### EXERCISE REQUIREMENTS
Here the job is to transcribe the data verbatim while leaving each picture out.

Records from a data collection
= = = = =
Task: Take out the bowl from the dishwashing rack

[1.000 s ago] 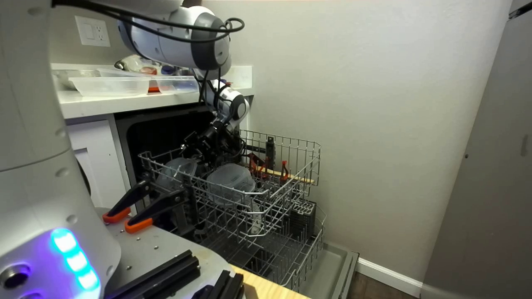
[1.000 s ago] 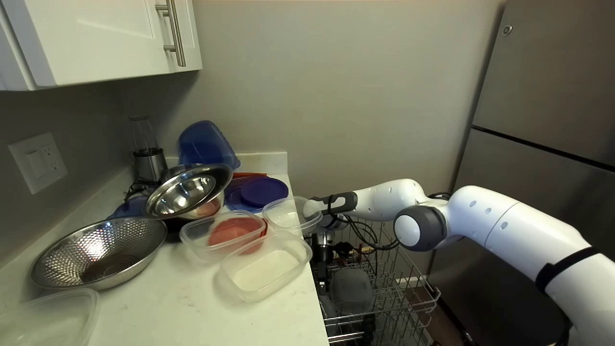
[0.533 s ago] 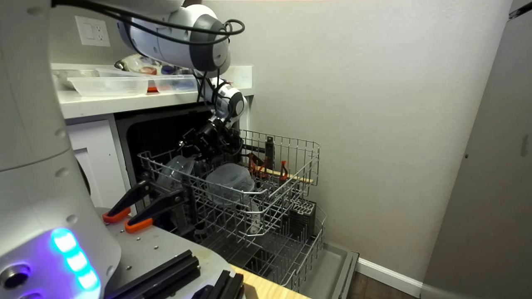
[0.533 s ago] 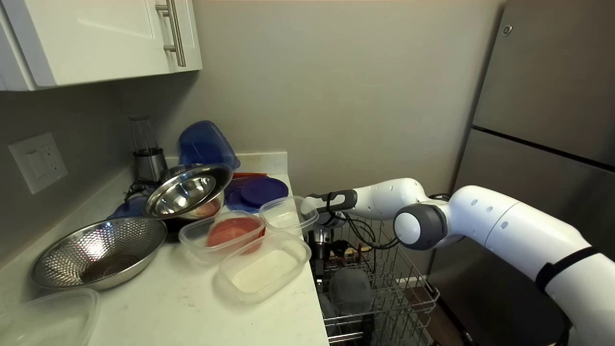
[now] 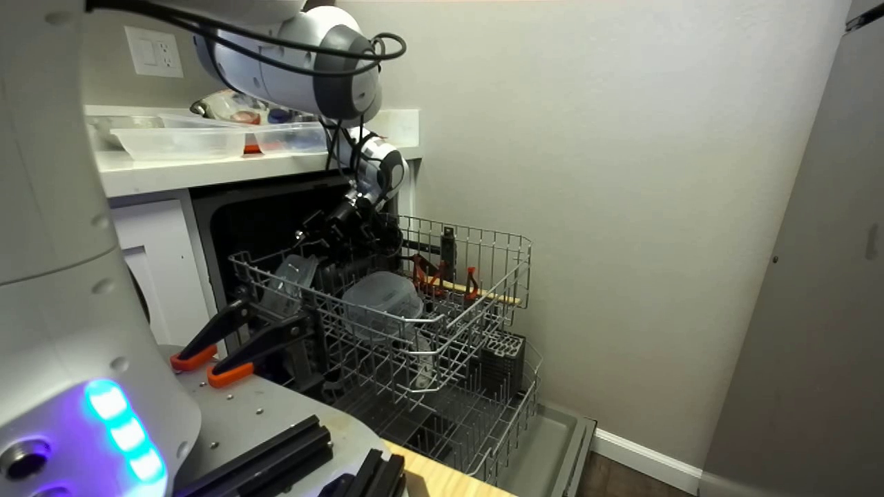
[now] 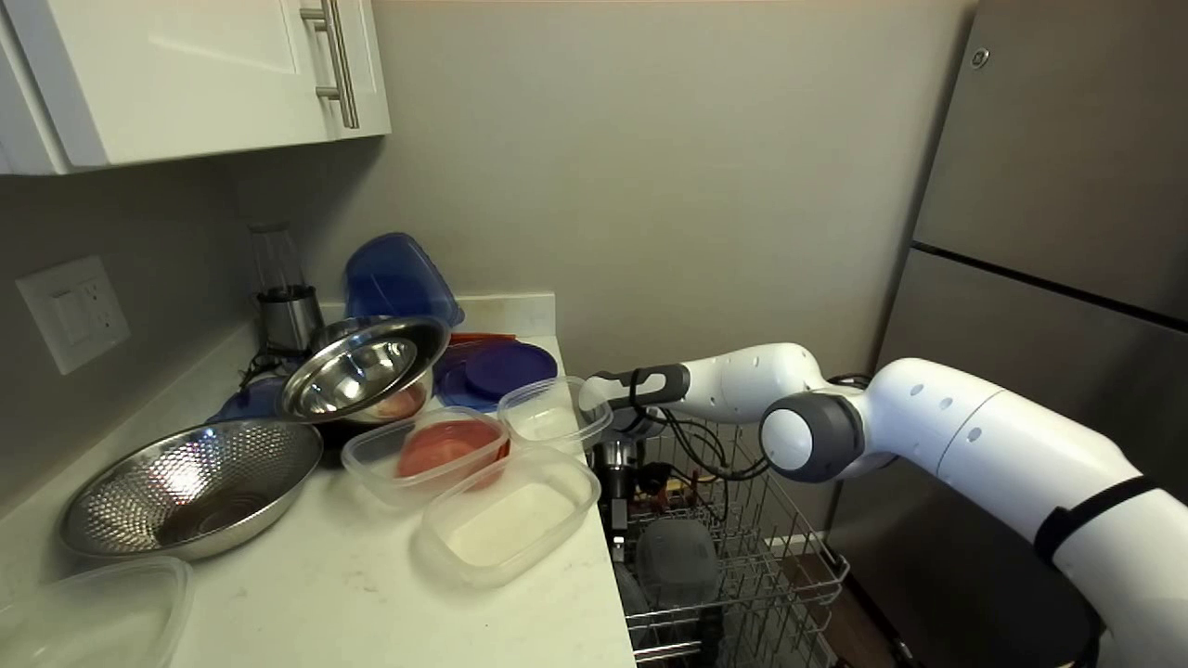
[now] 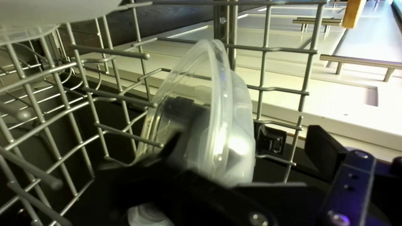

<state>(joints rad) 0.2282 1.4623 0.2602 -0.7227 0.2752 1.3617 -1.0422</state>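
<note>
The pale translucent bowl (image 7: 216, 125) stands on its edge in the dishwashing rack (image 7: 279, 90), between my gripper's (image 7: 249, 144) two black fingers in the wrist view. The left finger is blurred and overlaps the bowl's hollow side; whether it touches cannot be told. The right finger is well apart from the bowl's outer side. The gripper is open. In an exterior view the bowl (image 5: 290, 279) leans at the left of the upper rack (image 5: 483, 331), and the gripper (image 5: 314, 245) is just above it. The bowl's lower part is hidden by the gripper in the wrist view.
A larger pale dish (image 5: 383, 304) lies in the rack beside the bowl; it also shows in an exterior view (image 6: 677, 561). Wire tines (image 7: 125, 100) stick up near the left finger. The countertop (image 6: 371, 594) with plastic containers (image 6: 515, 515) overhangs beside the arm.
The gripper has moved slightly left and up in an exterior view. The bowl's upper edge has shifted left and now sits more upright. The larger dish has stayed in place.
</note>
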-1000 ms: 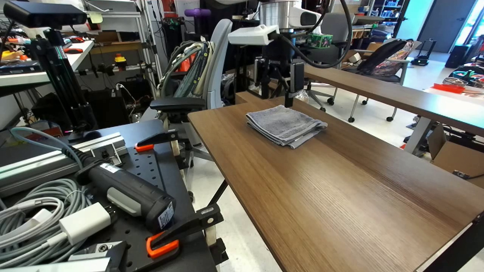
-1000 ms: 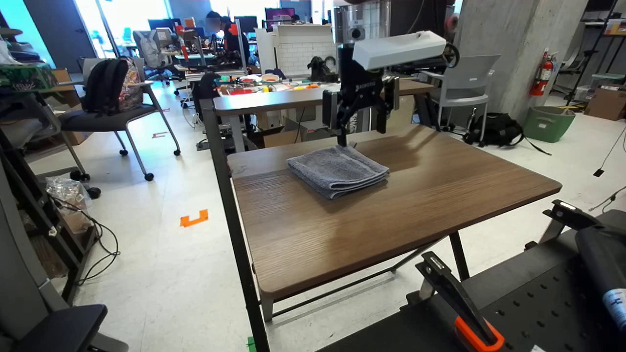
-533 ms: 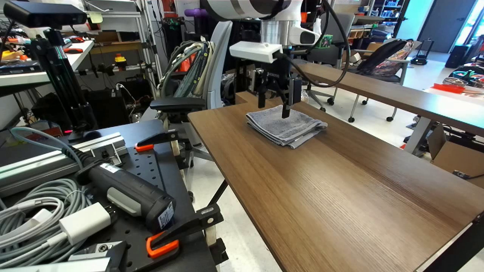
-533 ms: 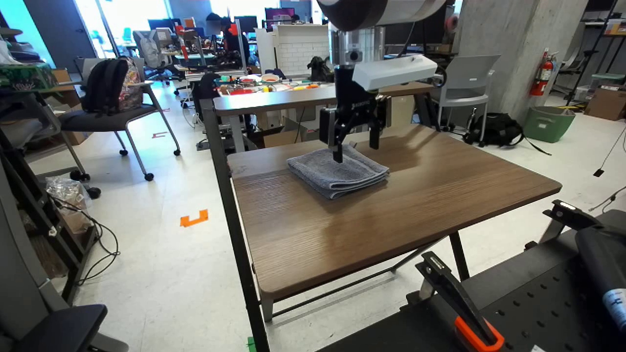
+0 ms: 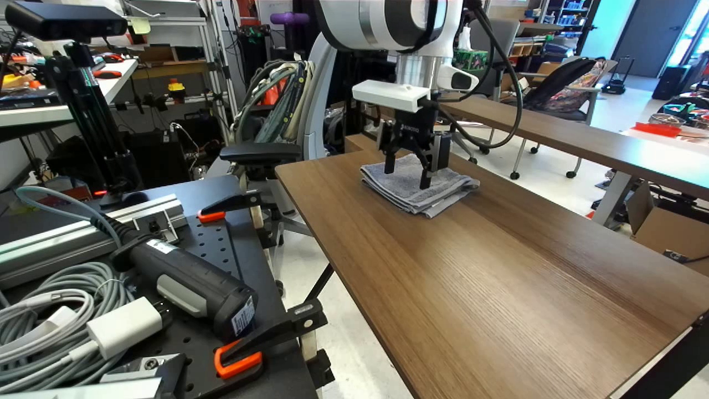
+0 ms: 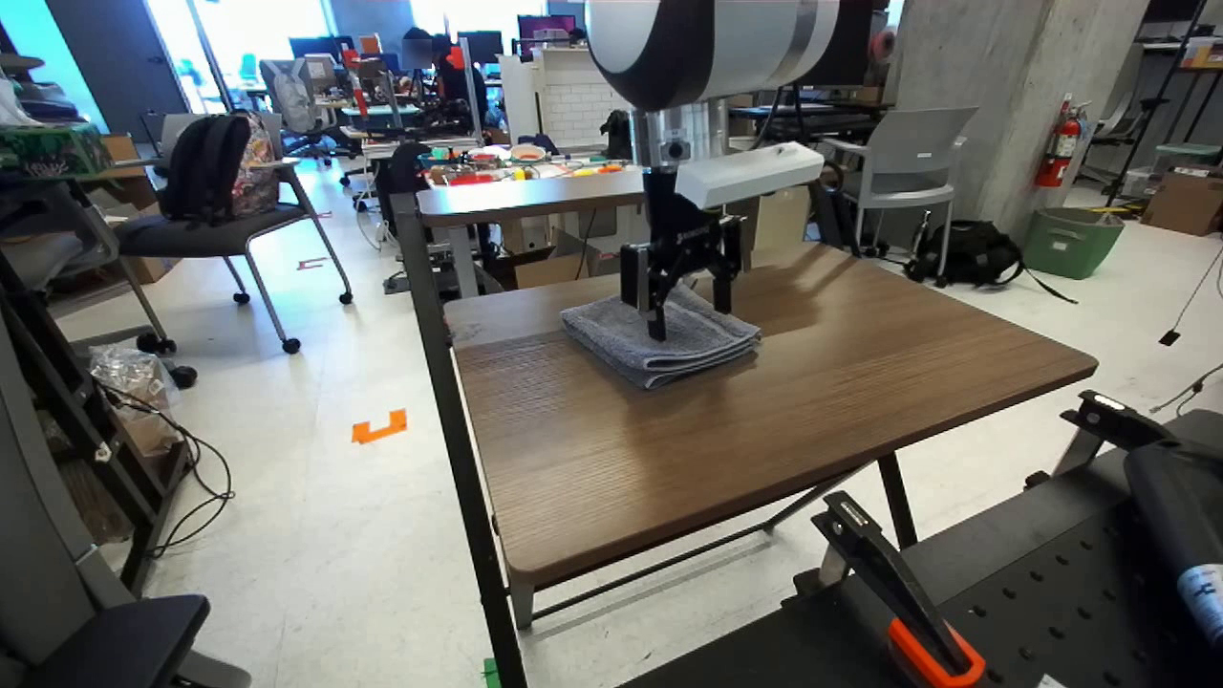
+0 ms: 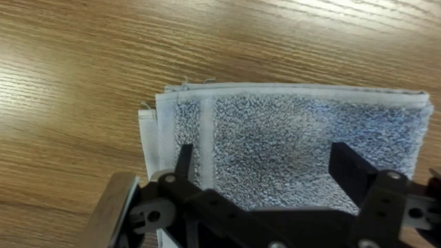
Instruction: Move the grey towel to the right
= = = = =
### OUTPUT OF THE TASK
Task: Take out the bowl from the dishwashing rack

[1.000 s ago] 
[1.000 s ago] 
[0.533 s ago] 
[0.533 s ago] 
[now] 
[now] 
[now] 

<state>(joints rad) 0.2282 1.4623 0.2602 -0.7227 0.2752 1.3617 -1.0422</state>
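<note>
The pale translucent bowl (image 7: 216, 125) stands on its edge in the dishwashing rack (image 7: 279, 90), between my gripper's (image 7: 249, 144) two black fingers in the wrist view. The left finger is blurred and overlaps the bowl's hollow side; whether it touches cannot be told. The right finger is well apart from the bowl's outer side. The gripper is open. In an exterior view the bowl (image 5: 290, 279) leans at the left of the upper rack (image 5: 483, 331), and the gripper (image 5: 314, 245) is just above it. The bowl's lower part is hidden by the gripper in the wrist view.
A larger pale dish (image 5: 383, 304) lies in the rack beside the bowl; it also shows in an exterior view (image 6: 677, 561). Wire tines (image 7: 125, 100) stick up near the left finger. The countertop (image 6: 371, 594) with plastic containers (image 6: 515, 515) overhangs beside the arm.
The gripper has moved slightly left and up in an exterior view. The bowl's upper edge has shifted left and now sits more upright. The larger dish has stayed in place.
</note>
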-1000 ms: 
-1000 ms: 
-533 ms: 
-533 ms: 
+0 ms: 
+0 ms: 
+0 ms: 
Instruction: Move the grey towel to the right

Work on this exercise has been completed.